• Assigned task
Scan the listing for "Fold" and copy out each line that has it.

○ ○ ○ ○

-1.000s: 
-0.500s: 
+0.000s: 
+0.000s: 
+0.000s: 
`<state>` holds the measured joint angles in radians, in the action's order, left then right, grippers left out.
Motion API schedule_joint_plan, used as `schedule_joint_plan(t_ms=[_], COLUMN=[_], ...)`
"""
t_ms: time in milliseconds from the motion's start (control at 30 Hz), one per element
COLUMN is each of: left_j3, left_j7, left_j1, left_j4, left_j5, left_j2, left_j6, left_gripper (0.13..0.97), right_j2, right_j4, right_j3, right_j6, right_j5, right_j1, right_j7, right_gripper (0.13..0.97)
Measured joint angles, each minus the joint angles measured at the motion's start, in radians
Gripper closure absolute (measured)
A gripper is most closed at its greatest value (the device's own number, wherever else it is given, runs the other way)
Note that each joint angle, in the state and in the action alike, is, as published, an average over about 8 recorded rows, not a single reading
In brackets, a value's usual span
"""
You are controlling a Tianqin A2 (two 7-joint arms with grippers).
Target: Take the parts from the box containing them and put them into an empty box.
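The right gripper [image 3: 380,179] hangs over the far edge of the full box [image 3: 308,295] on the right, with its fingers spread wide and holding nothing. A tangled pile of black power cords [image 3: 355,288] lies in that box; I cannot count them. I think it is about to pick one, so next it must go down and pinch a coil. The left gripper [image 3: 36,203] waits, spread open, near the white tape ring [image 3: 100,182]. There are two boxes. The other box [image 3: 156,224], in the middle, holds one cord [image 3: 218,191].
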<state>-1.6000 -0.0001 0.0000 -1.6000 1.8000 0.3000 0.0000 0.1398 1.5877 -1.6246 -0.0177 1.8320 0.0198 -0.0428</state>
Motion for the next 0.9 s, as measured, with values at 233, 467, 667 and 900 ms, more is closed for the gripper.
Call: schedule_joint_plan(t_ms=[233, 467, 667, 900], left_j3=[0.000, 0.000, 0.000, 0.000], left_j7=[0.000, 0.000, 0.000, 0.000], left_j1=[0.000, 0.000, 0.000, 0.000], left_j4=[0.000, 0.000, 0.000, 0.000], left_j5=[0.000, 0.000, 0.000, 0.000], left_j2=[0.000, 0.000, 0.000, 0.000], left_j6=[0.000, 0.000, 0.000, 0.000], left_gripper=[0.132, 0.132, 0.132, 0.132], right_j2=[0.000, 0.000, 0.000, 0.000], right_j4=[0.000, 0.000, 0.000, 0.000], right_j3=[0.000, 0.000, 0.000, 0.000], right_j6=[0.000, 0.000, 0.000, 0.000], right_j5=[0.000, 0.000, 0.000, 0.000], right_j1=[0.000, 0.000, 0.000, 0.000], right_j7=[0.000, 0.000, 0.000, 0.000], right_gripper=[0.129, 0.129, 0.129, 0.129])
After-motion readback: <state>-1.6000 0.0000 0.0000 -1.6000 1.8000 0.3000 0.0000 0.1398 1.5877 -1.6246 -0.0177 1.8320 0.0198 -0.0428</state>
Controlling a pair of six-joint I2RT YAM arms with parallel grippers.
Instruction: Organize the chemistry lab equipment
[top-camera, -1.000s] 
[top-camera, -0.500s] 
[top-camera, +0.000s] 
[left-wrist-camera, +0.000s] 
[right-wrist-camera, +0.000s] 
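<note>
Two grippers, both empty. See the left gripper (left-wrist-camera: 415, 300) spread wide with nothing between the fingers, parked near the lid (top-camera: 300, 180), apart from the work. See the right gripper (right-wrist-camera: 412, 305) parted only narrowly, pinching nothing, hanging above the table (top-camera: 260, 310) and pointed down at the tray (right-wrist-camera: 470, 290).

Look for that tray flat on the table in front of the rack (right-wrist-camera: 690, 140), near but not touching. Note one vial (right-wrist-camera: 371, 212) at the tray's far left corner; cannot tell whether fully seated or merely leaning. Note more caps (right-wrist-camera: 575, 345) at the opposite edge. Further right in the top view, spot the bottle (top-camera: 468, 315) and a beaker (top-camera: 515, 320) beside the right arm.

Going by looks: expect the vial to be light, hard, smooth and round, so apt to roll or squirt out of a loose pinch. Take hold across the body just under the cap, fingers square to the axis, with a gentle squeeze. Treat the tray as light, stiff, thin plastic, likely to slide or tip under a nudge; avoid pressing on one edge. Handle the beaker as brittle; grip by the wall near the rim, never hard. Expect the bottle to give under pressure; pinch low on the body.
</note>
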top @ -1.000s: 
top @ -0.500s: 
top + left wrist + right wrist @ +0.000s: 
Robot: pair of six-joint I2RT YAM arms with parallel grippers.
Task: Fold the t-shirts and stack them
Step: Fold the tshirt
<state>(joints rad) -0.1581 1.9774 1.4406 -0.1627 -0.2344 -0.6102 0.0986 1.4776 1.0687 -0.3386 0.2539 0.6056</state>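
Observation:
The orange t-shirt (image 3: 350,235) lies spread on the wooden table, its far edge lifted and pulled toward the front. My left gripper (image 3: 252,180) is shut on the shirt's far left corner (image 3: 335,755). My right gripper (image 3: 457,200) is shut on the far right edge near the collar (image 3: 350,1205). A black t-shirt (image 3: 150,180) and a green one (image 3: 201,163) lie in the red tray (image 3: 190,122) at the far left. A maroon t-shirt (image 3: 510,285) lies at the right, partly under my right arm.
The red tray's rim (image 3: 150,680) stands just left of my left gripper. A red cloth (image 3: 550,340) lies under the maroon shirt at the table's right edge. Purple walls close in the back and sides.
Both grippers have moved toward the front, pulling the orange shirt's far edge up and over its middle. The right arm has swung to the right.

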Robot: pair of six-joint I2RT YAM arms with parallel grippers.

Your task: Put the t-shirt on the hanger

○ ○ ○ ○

• Task response
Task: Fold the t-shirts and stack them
Step: Fold the tshirt

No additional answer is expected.